Last Updated on Thursday, 4 August, 2022 at 12:08 pm by Andre Camilleri
Clint Flores is an economist
When the mobilisation of the Russian troops along the Eastern Ukrainian borders, commenced, I was about to return to Malta from Brussels. Two close but unrelated friends were encouraging me to open a page on social media to inform the public, as I was uploading pieces of information in the run-up of the escalation that turned into a devastating war.
Frankly, I was quite uninterested about the idea, but the encouragement was far greater than my scepticism. In response, I opened a page and started uploading additional information by blending economic theory and geopolitics when evaluating the decisions taken from the Berlaymont and Europa buildings. Back then, the situation was quite complex and the stepwise approach towards the imposition of sanctions on the Russian economy, to mainly deter President Putin from advancing and eventually retreat, exacerbated the situation.
When the invasion began, I kept a diplomatic discourse in my assessment and appealed to avoid any hasty decisions. Understandably, the public and the media exerted pressure on politicians to act and act fast. In the end, Brussels succumbed to the public and political pressure. Still, when it comes to international politics, especially when dealing with countries like Russia and hostile leaders, with many players in the game, the biggest mistake is to rush before considering the next moves of your opponent. This is the basic game theory chapter in microeconomics.
Certainly, the Russian invasion of Ukraine was not limited to European soil and delivered global economic and financial shockwaves. However, some of the repercussions are self-inflicted and mainly relate to the policies that the West championed through the USA with the EU mollycoddled to join the chorus. My scepticism towards the unprecedented imposition of sanctions relates to the interconnectedness of the Russian trade to the rest of the Western economies, especially the EU. The signs of a boomerang economic effect were clear from the outset. Russia is neither Iran nor North Korea and its interconnectedness to the global trade wrought havoc to many Western economies and expanded a global contagion inflationary spread.
The economic uncertainty left most of the economic operators without a choice but to wait for the biweekly announcement of any ensuing package of sanctions. Indeed, this process stalled the trade and importation of many commodities from Russia, even though some of the said commodities were not sanctioned. Nevertheless, the interconnection of Russian companies needed strict due diligence to fully comply with sanctions. Unquestionably, the Russian economy will be hurt in the long run and the High Representative Josep Borrell is calling for “Strategic Patience” until this occurs.

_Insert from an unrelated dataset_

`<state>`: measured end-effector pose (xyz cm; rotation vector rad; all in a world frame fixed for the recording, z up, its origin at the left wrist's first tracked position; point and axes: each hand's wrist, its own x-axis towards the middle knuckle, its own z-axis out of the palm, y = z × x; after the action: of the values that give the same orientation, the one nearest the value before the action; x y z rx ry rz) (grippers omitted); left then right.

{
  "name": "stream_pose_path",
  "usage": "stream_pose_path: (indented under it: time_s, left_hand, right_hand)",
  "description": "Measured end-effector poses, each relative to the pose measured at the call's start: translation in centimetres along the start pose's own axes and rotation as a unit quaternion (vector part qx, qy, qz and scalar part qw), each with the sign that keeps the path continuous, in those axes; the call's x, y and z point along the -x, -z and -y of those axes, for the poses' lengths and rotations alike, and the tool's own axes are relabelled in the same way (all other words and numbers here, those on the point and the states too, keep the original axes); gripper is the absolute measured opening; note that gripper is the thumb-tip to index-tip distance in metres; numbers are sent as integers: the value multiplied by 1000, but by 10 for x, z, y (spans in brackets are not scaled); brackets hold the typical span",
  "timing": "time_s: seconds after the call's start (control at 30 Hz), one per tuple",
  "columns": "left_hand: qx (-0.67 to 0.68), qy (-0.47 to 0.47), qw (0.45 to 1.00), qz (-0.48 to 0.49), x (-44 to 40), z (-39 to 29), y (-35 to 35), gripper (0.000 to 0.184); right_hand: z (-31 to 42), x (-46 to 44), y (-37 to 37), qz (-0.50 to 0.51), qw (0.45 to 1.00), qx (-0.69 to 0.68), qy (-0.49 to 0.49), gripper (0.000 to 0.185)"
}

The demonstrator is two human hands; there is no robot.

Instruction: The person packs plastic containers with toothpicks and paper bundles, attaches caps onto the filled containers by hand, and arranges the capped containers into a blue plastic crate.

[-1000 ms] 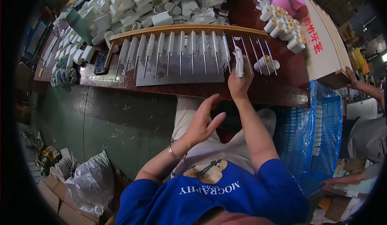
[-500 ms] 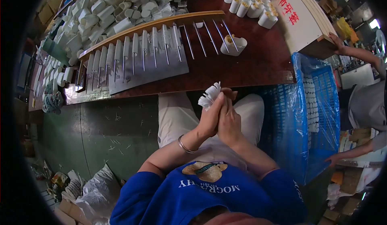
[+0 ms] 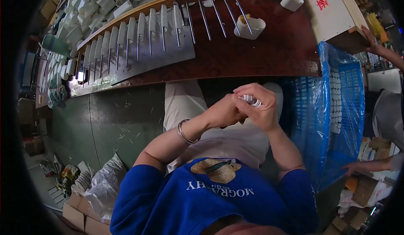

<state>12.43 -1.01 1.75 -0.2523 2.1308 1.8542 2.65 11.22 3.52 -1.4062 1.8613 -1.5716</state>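
Note:
Above my lap both my hands meet around a bundle of thin white pieces point(image 3: 250, 100), whose exact kind I cannot make out. My right hand point(image 3: 266, 104) curls over it, with thumb and fingers closed on either side of the white ends. Pressed against it from the left, my left hand point(image 3: 226, 111) is closed round the lower part, its fingers mostly hidden. Beyond my hands, a wooden rack point(image 3: 147, 8) with metal rods stands on the table; white sleeves cover many rods, and several at the right are bare. A white cup point(image 3: 251, 28) with yellowish contents sits under the bare rods.
White plastic containers point(image 3: 101, 1) are heaped at the back left of the red-brown table point(image 3: 261, 62). Filled white cups point(image 3: 291, 0) stand near a wooden box point(image 3: 336, 16). A plastic-lined blue crate point(image 3: 322, 121) is at my right, with another person's hand point(image 3: 351, 167) beside it.
My hands have shifted right and gone from palms pressed together to the right hand curled over the bundle. The white ends now show between the right thumb and fingers. The view has tilted down.

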Motion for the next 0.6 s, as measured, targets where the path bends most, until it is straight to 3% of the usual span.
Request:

However, borrowing Keynes aphorism in response to the Classicals, “In the long run we are all dead” unless we shorten the time dimension of this “Strategic Patience”. Wheat and other basic commodities are still stuck in Ukrainian depots, with the first shipment from the port of Odessa leaving this week to supply corn and wheat. Nevertheless, the lack of supply of basic commodities, compounded with the spike in energy prices is fuelling inflation. In response, the Federal Reserve scurried to increase the interest rates to curb inflation expectations while the European Central Bank took its time and slightly revised its interest rates. As a result, the hawkish increase in interest rates by the Federal Reserve, strengthened the US dollar in the exchange rate market.
Surely, a stronger USD directly affects the main trading partners of the USA and adds additional inflationary pressures. However, the problem is the way goods and services are priced among those who have no association with the USA. For instance, the IMF issued a paper analysing almost 40% of the invoices from a large number of countries with no direct link to the USA. It transpired that for food and fuel the USD is used as a reference currency when quoting on invoices. It also became apparent that this is not just an accounting exercise and the situation is far more complex for businesses when they do trade. Apparently, the strength of the USD is creating global inflationary pressures even for countries that hardly trade with the USA.
This reminded me of the first chapters of the economic textbooks and the brief history of the economic woes of currency wars. The global inflationary pressures that are fuelled inter alia by the war in Ukraine, and the policies adopted by the central banks to fight inflation, are in effect producing a reverse currency war. Indeed, reverse currency wars are not as common. However, the sharp appreciation of the USD is creating new challenges to currencies and central banks around the globe.
Certainly, the West is buying into the Russian narrative that this is all the doing of sanctions imposed on Russia. In fact, Russia’s topmost diplomat, Sergey Lavrov is strongly lobbying to avoid using the USD as a global reference and purchasing currency. The reasons cited might be slightly distant but somehow related to the fact that Russia’s dollar and euro reserves were frozen and seized by the G7 Group in response to the Russian invasion of Ukraine.
Currently, the narrative sold by Russia to its trading partners is to not use the USD and diversify to other currencies when purchasing basic commodities like oil and gas. In a recent speech Sergey Lavrov explained that those countries which differ from the Western model of democracy are risking their reserves – dominated in either the Euro or USD – if they do not conform to their ideologies. And if the situation of inflationary pressure persists, we will see the beginning of another negative economic spillover effect if currencies are also drawn into this geopolitical game.